LOGAN SQUARE — At last count, there were nearly 18,000 children in foster care in Illinois, and many of them have a very specific need that's easy to overlook: luggage.

Foster children are often shuttled from place to place, so one Logan Square couple decided to do what they could to ease that difficult task.

"They have to move unexpectedly, too, so they tend to throw their things in trash bags," said Theresa Mullen, Logan Square resident and co-founder of the Fotio photography company. "So people ask, 'Do they need this? Do they need that?' Well they do have those things, but what they don't have is luggage."

She and her husband, Nick Harvey, are no strangers to lending a helping hand, having spent months volunteering at an orphanage in Nepal. So, when they found they had some free time on their hands, they looked to find another way to help kids in need.

"It was kind of random," McMullen said of discovering the suitcase need for foster kids. "I think I was Googling like 'volunteer work you can do in your spare time' or something, and it just kind of came up."

She found that suitcase drives had been held in other states and decided to hold one here.

From 10 a.m. to 1 p.m. Sunday, McMullen and Harvey will collect suitcases in the parking lot next to the Family Dollar at 2260 N. Milwaukee Ave.

They encourage people to dig around and look for extra luggage they may have or, if they can, buy new suitcases to donate.
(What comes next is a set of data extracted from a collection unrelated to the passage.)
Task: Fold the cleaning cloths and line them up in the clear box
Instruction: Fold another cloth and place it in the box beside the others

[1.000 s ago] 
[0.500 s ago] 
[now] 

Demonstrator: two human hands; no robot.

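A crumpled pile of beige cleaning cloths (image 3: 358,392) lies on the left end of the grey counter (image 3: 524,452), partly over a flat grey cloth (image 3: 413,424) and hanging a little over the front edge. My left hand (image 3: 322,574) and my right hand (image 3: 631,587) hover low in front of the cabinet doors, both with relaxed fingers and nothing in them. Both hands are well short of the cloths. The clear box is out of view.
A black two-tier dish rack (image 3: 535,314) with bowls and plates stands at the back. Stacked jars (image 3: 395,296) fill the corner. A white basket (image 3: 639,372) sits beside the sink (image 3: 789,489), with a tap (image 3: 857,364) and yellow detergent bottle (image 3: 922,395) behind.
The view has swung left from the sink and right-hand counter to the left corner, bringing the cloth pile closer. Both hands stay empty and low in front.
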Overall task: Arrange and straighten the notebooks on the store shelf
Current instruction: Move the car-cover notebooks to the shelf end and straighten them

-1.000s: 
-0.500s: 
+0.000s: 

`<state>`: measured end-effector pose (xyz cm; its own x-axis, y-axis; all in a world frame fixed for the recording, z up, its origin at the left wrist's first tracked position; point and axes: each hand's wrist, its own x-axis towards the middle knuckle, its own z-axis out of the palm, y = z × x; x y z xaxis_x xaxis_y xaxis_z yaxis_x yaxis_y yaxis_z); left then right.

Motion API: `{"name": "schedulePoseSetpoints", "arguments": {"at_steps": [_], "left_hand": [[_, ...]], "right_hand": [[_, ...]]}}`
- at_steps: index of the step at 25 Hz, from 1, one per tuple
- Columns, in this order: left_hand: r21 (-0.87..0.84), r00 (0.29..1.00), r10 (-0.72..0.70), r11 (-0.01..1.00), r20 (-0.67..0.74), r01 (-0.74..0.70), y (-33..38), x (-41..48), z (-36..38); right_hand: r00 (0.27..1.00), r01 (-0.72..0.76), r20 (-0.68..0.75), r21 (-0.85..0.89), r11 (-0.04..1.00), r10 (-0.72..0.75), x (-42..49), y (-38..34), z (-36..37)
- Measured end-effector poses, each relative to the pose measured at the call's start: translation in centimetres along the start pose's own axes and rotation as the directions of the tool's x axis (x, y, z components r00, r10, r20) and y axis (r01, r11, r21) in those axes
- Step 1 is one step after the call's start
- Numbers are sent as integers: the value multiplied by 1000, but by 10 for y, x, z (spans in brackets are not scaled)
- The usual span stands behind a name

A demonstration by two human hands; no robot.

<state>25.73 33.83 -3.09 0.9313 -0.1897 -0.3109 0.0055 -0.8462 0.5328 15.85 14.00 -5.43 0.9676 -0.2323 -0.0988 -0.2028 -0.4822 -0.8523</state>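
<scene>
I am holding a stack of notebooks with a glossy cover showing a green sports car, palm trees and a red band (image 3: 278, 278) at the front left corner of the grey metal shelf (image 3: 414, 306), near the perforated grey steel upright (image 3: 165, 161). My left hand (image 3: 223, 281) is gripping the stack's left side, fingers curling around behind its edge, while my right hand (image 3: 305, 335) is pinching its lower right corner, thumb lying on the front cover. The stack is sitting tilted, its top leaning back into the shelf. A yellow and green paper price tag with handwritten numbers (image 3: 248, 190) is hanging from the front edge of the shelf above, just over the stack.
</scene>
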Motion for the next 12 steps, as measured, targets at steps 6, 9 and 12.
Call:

The couple make a few suggestions for inexpensive models on their website, LuckyLuggage.com.

The suitcases will be divided between two area foster organizations, Children's Home and Aid and the Hephzibah Children's Association.

Though there is a continual need for suitcases, the two organizations only have space for about 50 suitcases apiece, so Harvey said they hope to collect about 100 suitcases at Sunday's drive and then perhaps hold another drive down the road.

"It's just something fast and easy you can do to help someone out," Harvey said.